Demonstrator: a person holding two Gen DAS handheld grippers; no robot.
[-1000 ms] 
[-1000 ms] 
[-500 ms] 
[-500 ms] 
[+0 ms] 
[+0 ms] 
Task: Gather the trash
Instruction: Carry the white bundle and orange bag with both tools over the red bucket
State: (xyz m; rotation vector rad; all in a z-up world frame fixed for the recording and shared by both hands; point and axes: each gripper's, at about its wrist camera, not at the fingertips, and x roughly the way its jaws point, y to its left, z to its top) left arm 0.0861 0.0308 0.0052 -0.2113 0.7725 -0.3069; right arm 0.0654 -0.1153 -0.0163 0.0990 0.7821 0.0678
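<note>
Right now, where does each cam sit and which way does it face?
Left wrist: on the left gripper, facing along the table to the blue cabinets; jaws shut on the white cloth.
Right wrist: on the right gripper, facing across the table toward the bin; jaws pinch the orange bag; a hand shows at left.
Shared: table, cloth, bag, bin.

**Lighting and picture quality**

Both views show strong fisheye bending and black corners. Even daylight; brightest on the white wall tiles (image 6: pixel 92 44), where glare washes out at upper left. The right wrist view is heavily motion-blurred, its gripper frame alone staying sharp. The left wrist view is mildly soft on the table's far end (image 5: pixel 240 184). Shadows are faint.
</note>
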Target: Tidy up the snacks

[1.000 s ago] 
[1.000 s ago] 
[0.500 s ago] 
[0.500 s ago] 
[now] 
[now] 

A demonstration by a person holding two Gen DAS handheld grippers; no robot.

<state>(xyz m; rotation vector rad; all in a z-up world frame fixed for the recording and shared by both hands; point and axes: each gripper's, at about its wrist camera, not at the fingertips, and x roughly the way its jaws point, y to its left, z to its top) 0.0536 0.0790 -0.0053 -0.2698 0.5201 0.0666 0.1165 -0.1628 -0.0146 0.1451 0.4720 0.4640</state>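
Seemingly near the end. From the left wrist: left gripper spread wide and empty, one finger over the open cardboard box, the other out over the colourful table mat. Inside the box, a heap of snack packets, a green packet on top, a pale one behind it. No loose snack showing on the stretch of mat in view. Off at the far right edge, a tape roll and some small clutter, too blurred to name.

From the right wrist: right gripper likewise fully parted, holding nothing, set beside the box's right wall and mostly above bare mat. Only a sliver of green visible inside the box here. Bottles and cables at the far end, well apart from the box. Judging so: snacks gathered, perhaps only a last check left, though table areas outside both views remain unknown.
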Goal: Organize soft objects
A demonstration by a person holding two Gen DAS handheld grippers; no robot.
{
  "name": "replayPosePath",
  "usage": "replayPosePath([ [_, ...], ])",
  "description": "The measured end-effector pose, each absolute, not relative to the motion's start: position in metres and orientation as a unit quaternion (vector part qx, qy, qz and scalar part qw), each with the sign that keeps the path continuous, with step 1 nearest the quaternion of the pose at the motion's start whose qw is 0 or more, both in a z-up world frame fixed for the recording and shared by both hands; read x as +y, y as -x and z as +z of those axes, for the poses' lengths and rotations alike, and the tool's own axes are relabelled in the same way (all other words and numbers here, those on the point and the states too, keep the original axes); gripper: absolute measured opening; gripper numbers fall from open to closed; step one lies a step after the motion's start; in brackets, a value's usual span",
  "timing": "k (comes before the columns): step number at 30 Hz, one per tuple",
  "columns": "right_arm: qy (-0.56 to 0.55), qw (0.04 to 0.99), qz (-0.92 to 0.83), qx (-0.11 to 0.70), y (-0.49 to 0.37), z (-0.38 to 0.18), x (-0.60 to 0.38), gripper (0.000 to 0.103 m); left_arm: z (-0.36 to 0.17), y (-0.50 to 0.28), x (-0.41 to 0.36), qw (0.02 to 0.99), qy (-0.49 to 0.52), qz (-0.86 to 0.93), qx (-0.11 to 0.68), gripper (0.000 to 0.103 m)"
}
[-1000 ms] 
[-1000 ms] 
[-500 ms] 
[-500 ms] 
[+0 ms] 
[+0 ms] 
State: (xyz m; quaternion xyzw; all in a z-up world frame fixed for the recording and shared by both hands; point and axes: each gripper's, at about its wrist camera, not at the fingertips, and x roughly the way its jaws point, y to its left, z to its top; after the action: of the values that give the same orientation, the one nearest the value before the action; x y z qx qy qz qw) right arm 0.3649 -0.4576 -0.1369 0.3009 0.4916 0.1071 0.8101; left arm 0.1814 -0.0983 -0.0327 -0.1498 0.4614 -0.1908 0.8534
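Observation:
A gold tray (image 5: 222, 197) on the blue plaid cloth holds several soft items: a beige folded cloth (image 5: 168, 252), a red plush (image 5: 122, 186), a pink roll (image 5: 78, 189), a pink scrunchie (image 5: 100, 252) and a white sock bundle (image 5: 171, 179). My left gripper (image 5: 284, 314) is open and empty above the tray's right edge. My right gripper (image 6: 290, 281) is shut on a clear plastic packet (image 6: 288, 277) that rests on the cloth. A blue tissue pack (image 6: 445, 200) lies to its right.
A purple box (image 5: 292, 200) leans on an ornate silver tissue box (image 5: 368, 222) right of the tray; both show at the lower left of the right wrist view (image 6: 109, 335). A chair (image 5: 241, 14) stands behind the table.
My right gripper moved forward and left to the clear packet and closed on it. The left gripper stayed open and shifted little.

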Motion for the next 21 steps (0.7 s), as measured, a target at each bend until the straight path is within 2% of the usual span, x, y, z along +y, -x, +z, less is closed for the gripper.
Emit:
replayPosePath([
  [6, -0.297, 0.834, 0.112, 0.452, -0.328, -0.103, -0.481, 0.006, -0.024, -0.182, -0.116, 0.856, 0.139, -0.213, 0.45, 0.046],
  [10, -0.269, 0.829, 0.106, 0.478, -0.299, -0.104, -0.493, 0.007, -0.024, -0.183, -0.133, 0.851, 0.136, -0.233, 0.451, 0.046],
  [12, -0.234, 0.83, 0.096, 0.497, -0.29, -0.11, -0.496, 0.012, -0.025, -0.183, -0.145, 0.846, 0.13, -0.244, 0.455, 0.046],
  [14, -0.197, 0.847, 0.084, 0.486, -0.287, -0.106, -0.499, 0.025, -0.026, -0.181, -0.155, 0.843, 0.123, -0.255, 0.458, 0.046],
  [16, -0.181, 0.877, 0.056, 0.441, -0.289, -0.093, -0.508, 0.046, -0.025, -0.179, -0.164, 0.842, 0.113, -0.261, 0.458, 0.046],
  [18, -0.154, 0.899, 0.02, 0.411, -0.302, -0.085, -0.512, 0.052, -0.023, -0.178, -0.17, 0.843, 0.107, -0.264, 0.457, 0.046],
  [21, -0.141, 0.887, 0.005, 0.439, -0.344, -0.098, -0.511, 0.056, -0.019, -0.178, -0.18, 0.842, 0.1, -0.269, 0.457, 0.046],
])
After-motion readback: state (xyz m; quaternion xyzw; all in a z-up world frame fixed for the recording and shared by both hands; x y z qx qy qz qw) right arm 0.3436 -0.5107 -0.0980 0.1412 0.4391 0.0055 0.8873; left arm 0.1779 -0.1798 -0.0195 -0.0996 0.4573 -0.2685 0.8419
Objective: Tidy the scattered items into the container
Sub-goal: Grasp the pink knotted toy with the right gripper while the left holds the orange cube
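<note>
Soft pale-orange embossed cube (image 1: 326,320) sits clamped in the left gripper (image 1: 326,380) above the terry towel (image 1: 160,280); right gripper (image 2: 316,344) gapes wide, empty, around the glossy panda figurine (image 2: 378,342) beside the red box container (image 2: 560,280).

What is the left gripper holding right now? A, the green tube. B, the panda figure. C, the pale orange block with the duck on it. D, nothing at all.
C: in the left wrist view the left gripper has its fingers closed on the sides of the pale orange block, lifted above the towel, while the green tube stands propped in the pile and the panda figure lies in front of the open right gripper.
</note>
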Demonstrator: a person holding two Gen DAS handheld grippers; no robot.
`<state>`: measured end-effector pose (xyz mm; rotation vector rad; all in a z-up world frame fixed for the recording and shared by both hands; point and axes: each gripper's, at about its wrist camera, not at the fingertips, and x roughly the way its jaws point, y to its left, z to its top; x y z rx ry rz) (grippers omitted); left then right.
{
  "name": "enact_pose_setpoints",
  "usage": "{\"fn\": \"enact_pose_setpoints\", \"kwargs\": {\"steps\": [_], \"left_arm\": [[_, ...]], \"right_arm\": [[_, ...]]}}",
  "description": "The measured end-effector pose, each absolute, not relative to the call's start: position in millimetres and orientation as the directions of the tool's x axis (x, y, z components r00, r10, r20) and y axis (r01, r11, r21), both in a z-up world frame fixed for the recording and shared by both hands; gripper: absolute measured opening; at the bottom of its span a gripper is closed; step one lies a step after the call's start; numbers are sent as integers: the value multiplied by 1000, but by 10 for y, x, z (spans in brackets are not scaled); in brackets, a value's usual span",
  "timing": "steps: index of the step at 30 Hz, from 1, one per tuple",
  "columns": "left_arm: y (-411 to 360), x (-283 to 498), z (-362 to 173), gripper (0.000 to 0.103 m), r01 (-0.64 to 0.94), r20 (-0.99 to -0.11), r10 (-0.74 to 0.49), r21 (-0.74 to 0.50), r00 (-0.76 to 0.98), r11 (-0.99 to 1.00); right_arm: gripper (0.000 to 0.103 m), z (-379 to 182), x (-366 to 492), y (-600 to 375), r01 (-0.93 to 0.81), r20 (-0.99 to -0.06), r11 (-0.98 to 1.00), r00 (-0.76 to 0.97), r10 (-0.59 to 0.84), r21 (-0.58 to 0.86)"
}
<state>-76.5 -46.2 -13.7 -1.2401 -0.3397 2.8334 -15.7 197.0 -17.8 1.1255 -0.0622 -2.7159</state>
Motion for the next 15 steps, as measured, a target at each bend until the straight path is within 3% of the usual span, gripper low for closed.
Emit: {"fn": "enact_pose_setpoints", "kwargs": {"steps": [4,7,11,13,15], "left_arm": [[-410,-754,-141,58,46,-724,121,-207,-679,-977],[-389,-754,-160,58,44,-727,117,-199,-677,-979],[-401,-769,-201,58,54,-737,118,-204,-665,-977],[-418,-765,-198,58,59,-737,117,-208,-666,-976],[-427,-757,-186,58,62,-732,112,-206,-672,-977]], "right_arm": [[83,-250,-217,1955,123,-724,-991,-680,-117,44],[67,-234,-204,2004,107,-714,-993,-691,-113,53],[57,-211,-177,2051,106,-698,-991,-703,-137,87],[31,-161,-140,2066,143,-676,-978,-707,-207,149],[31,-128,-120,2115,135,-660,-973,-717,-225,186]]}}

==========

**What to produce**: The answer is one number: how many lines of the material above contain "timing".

**Exercise response**: 2